Revolusi BUMN: Danantara Targetkan Pangkas Jumlah Perusahaan Jadi 254 Unit pada 2026
Langkah efisiensi besar-besaran dilakukan demi menciptakan struktur korporasi negara yang lebih ramping, kompetitif, dan transparan.
JAKARTA - Peta kekuatan Badan Usaha Milik Negara (BUMN) di Indonesia akan mengalami transformasi radikal dalam dua tahun ke depan. Badan Pengelola Investasi (BPI) Danantara tengah menyiapkan langkah strategis untuk merampingkan struktur kepemilikan negara dengan melakukan pemangkasan jumlah perusahaan secara masif.
Chief Operating Officer (COO) BPI Danantara, Dony Oskaria, mengungkapkan bahwa pemerintah berencana melakukan konsolidasi besar-besaran terhadap entitas-entitas BUMN yang ada saat ini. Target utamanya adalah melakukan efisiensi melalui penutupan atau penggabungan sejumlah perusahaan yang dinilai tidak lagi optimal dalam menjalankan fungsi bisnis maupun layanan publiknya.
Berdasarkan rencana strategis yang tengah disusun, Danantara memproyeksikan akan menutup atau melakukan restrukturisasi terhadap sekitar 290 perusahaan. Jika rencana ini berjalan sesuai jadwal, maka pada akhir tahun 2026, jumlah BUMN yang akan tersisa hanya akan berkisar di angka 254 perusahaan.
Langkah Drastis: Pangkas 290 BUMN demi Efisiensi
Langkah ini bukan tanpa alasan. Selama ini, struktur BUMN Indonesia dinilai terlalu gemuk dengan banyaknya entitas yang memiliki lini bisnis serupa atau bahkan saling tumpang tindih. Hal ini sering kali mengakibatkan inefisiensi anggaran, birokrasi yang berbelit, hingga persaingan tidak sehat antar sesama perusahaan negara.
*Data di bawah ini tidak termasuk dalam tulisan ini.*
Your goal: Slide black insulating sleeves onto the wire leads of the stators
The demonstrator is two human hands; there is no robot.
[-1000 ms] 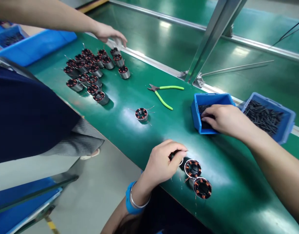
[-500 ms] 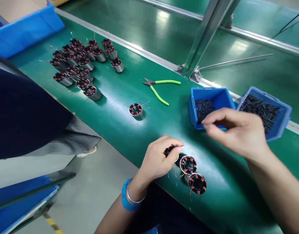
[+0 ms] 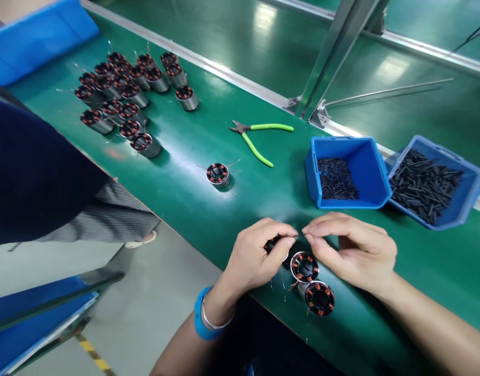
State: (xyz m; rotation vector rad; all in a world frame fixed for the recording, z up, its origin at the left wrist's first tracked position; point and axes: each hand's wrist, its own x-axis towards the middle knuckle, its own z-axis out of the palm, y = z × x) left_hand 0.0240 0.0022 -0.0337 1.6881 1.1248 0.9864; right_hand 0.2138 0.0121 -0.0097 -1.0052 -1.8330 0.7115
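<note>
My left hand (image 3: 259, 253) is closed in a pinch on a thin stator wire, whose tip points right between thumb and forefinger. Partly hidden behind those fingers is a wound motor stator (image 3: 271, 244), with copper coils in a steel ring. Facing it, my right hand (image 3: 351, 248) pinches a tiny black tube (image 3: 304, 234), nearly touching the wire tip. Two more stators, an upper one (image 3: 304, 267) and a lower one (image 3: 319, 298), stand just below the hands, thin leads hanging from them.
A blue bin (image 3: 375, 175) of short black tubes and another bin (image 3: 472, 183) of longer ones stand behind my right hand. Green-handled cutters (image 3: 259, 149), a single stator (image 3: 218, 176) and several grouped stators (image 3: 133, 95) lie leftward. A person in dark clothing (image 3: 36, 172) stands at left.
My right hand has moved from above the blue bin down and left to my left fingertips, carrying the small black tube. My left hand has kept its pinch.
</note>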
Dony Oskaria menegaskan bahwa proses perampingan ini adalah bagian dari misi besar Danantara untuk menciptakan ekosistem investasi negara yang lebih sehat. Dengan jumlah perusahaan yang lebih terkendali, pengawasan dan manajemen aset negara diharapkan dapat dilakukan dengan lebih fokus dan profesional.
Beberapa poin utama dalam rencana pemangkasan ini meliputi:
Konsolidasi Lini Bisnis: Menggabungkan perusahaan-perusahaan yang memiliki core business yang sama untuk memperkuat skala ekonomi (economies of scale).
Likuidasi Entitas Tidak Produktif: Menutup perusahaan-perusahaan yang terus-menerus mencatatkan kerugian dan tidak memiliki prospek pertumbuhan di masa depan.
Restrukturisasi Tata Kelola: Memastikan setiap perusahaan yang tersisa memiliki struktur manajemen yang ramping namun memiliki kapabilitas tinggi.